What the task requires: Would you give the listing back word for word once its pictures are removed?
- Opening Delimiter -
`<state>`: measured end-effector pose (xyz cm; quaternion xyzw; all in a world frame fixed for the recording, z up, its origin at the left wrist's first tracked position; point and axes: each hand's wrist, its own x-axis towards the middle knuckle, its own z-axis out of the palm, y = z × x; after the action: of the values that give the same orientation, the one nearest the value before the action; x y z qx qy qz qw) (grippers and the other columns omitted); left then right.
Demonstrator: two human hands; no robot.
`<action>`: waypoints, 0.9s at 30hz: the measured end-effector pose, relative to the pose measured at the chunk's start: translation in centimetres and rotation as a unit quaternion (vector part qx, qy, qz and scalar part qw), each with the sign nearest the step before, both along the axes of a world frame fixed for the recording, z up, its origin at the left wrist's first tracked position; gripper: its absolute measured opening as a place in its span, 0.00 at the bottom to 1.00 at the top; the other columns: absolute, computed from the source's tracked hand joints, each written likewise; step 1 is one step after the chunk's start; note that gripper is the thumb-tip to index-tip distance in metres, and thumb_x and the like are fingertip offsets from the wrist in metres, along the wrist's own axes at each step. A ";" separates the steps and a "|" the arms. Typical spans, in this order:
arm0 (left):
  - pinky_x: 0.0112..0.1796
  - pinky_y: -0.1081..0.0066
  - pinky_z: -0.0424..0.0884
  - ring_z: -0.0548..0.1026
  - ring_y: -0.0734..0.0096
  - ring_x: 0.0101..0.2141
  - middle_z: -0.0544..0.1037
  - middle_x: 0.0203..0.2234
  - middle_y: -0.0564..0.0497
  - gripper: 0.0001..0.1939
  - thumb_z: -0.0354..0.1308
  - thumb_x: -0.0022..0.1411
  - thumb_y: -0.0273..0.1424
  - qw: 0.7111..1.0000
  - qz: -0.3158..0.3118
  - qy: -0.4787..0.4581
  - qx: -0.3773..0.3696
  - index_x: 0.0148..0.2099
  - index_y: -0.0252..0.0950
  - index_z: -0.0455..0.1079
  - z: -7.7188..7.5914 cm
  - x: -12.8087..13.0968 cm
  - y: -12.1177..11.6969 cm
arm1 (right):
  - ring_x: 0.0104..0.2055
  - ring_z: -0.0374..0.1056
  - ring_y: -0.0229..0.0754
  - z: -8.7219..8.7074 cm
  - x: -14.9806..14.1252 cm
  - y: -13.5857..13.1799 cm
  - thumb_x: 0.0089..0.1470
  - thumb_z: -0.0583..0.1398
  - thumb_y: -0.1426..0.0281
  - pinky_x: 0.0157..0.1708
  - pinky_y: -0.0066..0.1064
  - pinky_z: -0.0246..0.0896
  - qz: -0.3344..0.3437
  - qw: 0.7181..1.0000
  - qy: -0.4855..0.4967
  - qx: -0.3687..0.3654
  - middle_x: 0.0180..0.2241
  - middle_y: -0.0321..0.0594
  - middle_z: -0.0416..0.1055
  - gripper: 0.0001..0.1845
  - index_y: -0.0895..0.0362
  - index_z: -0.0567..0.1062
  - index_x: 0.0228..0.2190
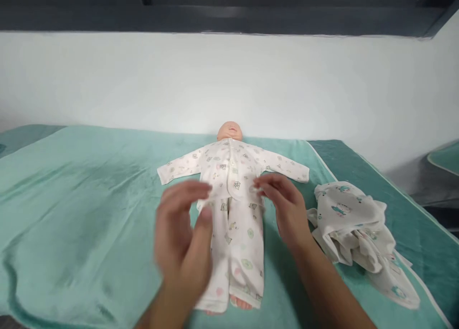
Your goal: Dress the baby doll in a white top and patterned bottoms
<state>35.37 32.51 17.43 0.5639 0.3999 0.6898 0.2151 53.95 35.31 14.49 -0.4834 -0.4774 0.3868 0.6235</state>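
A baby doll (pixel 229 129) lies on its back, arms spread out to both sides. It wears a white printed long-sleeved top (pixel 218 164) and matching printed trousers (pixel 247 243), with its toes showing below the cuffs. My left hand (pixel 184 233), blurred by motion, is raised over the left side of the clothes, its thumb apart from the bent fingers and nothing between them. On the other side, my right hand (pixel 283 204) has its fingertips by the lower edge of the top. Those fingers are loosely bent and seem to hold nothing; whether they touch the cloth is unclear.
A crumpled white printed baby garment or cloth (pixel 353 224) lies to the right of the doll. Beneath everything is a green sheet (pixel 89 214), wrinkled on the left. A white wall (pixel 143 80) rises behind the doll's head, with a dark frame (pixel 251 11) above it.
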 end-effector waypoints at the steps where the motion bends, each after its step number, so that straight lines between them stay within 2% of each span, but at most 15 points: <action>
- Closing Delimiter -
Exercise solution:
`<state>`: measured end-effector pose (xyz cm; quaternion xyzw; all in a world frame fixed for the recording, z up, its origin at the left wrist's first tracked position; point and axes: each hand's wrist, its own x-axis towards the middle knuckle, its own z-axis out of the palm, y = z × x; after the action: of the values that give the same orientation, the one nearest the value before the action; x y z qx qy qz qw) (grippers and the other columns omitted); left then right.
Demonstrator: two human hands; no robot.
`<action>`: waypoints, 0.9s at 30hz: the measured end-effector pose, relative to the pose measured at the chunk's start: translation in centimetres and rotation as a unit quaternion (vector part qx, qy, qz and scalar part qw), each with the sign nearest the step before, both along the axes of a world frame fixed for the recording, z up, its origin at the left wrist's first tracked position; gripper: its absolute measured opening as a place in its span, 0.00 at the bottom to 1.00 at the top; the other columns: absolute, computed from the source's tracked hand joints, each written likewise; step 1 is one step after the chunk's start; note that gripper is the thumb-tip to index-tip distance in metres, and thumb_x and the like are fingertip offsets from the wrist in metres, along the wrist's own axes at each step. A ";" separates the steps and a "|" the arms. Typical spans, in this order:
arm0 (left):
  - pinky_x: 0.0112..0.1796
  - pinky_y: -0.1081..0.0066
  - pinky_z: -0.0424..0.0884
  - ring_z: -0.0548..0.1026
  - ring_y: -0.0734..0.0096
  - ring_x: 0.0101..0.2141
  - middle_z: -0.0544..0.1037
  - middle_x: 0.0203..0.2234
  - middle_y: -0.0564..0.0497
  - gripper: 0.0001..0.1939
  - thumb_z: -0.0354..0.1308
  - thumb_x: -0.0022..0.1411
  - thumb_y: -0.0273..0.1424
  - qw: 0.7111..1.0000
  - qz: -0.3158..0.3118
  - qy: -0.4787..0.4581
  - qx: -0.3773..0.3696
  - index_x: 0.0148..0.2099
  - index_y: -0.0252..0.0950
  - index_z: -0.0455..0.1079
  - z: -7.7188..7.5914 cm
  - x: -12.8087..13.0968 cm
  - y: -12.1177..11.6969 cm
arm1 (right):
  - ring_x: 0.0104..0.2055
  - ring_z: -0.0374..0.1056
  - ring_y: -0.0229..0.0754
  - z: -8.7219..8.7074 cm
  - x: -14.9806..14.1252 cm
  - y: -13.5857..13.1799 cm
  - thumb_x: 0.0089..0.1470
  - thumb_z: -0.0583..0.1398
  - thumb_y: -0.1426..0.0281
  - pinky_x: 0.0157..0.1708
  - pinky_y: -0.0066..0.1064
  - pinky_z: -0.0246..0.0896
  - qz: -0.3344..0.3437
  - qw: 0.7181..1.0000
  - qy: -0.4855..0.4967
  - qx: -0.3687..0.3654
  - middle_x: 0.0180..0.2241
  - middle_y: -0.0321..0.0594
  - middle_z: -0.0416..0.1055
  - gripper: 0.0001..0.1845
  - index_y: -0.0895..0.0362
  - index_z: -0.0567..0.1062
  - index_x: 0.0228..0.2190
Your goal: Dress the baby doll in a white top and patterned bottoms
<state>35.37 32.51 17.43 0.5639 0.3999 0.6898 0.2151 53.95 35.31 14.49 -0.4834 -0.4774 0.3868 0.6235</state>
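A baby doll (pixel 229 129) lies on its back, arms spread out to both sides. It wears a white printed long-sleeved top (pixel 218 164) and matching printed trousers (pixel 247 243), with its toes showing below the cuffs. My left hand (pixel 184 233), blurred by motion, is raised over the left side of the clothes, its thumb apart from the bent fingers and nothing between them. On the other side, my right hand (pixel 283 204) has its fingertips by the lower edge of the top. Those fingers are loosely bent and seem to hold nothing; whether they touch the cloth is unclear.
A crumpled white printed baby garment or cloth (pixel 353 224) lies to the right of the doll. Beneath everything is a green sheet (pixel 89 214), wrinkled on the left. A white wall (pixel 143 80) rises behind the doll's head, with a dark frame (pixel 251 11) above it.
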 end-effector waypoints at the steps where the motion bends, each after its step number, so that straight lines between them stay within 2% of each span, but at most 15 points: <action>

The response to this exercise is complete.